**EXERCISE OBJECTIVE:** In the listing that follows, the lines starting at the one containing "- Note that" and ending at the one containing "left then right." are to be returned exactly, both boundary lines included, and no others.
DATA EXTRACTS Block Start
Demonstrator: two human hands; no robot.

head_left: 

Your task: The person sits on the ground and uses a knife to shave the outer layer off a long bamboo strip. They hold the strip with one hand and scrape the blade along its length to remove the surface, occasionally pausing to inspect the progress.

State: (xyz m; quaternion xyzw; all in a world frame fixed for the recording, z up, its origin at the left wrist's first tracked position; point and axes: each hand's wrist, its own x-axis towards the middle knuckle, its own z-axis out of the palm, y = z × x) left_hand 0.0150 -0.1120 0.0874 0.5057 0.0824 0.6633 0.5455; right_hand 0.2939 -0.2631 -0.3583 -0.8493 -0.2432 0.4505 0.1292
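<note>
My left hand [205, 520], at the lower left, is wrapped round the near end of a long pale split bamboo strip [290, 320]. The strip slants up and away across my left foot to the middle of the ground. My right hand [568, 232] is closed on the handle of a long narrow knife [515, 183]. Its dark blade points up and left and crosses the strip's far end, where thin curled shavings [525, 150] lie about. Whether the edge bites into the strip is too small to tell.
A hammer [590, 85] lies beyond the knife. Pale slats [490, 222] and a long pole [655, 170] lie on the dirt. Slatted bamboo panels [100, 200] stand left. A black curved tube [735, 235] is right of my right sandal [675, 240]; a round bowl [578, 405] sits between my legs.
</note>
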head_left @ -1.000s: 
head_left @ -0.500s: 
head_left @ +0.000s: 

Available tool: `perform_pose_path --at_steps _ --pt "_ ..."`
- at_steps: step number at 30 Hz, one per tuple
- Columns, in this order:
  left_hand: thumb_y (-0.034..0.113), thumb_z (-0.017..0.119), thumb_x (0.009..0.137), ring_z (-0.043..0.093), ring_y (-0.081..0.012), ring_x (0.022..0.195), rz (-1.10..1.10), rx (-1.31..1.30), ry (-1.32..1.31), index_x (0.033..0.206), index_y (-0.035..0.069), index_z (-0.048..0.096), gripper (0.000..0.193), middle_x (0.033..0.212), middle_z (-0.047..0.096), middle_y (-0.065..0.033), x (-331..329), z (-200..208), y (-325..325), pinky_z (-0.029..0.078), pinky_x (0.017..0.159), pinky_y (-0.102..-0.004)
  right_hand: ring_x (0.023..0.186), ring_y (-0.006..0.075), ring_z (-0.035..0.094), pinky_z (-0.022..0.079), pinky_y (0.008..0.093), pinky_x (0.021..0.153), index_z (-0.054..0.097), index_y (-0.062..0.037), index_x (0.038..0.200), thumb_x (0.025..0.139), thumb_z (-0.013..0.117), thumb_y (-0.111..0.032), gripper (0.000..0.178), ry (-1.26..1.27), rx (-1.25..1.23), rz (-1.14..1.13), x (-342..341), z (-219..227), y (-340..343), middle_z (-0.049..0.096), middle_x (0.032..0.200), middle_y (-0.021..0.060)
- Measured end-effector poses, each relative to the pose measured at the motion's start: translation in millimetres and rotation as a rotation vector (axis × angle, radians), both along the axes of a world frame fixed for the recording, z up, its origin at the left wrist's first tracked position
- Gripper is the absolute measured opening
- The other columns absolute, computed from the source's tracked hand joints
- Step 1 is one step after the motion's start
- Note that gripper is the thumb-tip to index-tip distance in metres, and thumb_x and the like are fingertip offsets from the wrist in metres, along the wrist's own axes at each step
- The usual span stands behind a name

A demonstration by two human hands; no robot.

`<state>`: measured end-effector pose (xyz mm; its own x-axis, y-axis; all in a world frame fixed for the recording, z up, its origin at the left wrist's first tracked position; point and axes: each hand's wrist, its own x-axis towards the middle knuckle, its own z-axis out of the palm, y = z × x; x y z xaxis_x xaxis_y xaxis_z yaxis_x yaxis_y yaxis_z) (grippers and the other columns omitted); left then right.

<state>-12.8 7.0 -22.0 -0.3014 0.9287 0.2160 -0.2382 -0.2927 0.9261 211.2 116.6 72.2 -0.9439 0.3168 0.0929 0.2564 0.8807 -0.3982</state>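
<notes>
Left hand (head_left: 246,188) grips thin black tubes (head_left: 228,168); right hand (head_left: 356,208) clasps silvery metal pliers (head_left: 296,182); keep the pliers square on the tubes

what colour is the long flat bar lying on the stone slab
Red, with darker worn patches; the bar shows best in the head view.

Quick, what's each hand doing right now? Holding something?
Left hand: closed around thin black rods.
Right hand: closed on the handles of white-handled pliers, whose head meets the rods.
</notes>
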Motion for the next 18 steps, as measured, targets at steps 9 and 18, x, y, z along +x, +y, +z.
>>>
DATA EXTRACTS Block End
**SOLUTION:**
- Note that gripper is the thumb-tip to index-tip distance in metres, and thumb_x and the like are fingertip offsets from the wrist in metres, along the wrist's own axes at each step
- The usual span stands behind a name

A demonstration by two human hands; no robot.

`<state>`: measured end-effector pose (xyz mm; its own x-axis, y-axis; all in a world frame fixed for the recording, z up, its origin at the left wrist's first tracked position; point and axes: each hand's wrist, its own x-axis towards the middle knuckle, its own z-axis out of the palm, y = z × x; x y z xaxis_x xaxis_y xaxis_z yaxis_x yaxis_y yaxis_z) (grippers and the other columns omitted); left then right.

The exercise requires no further work.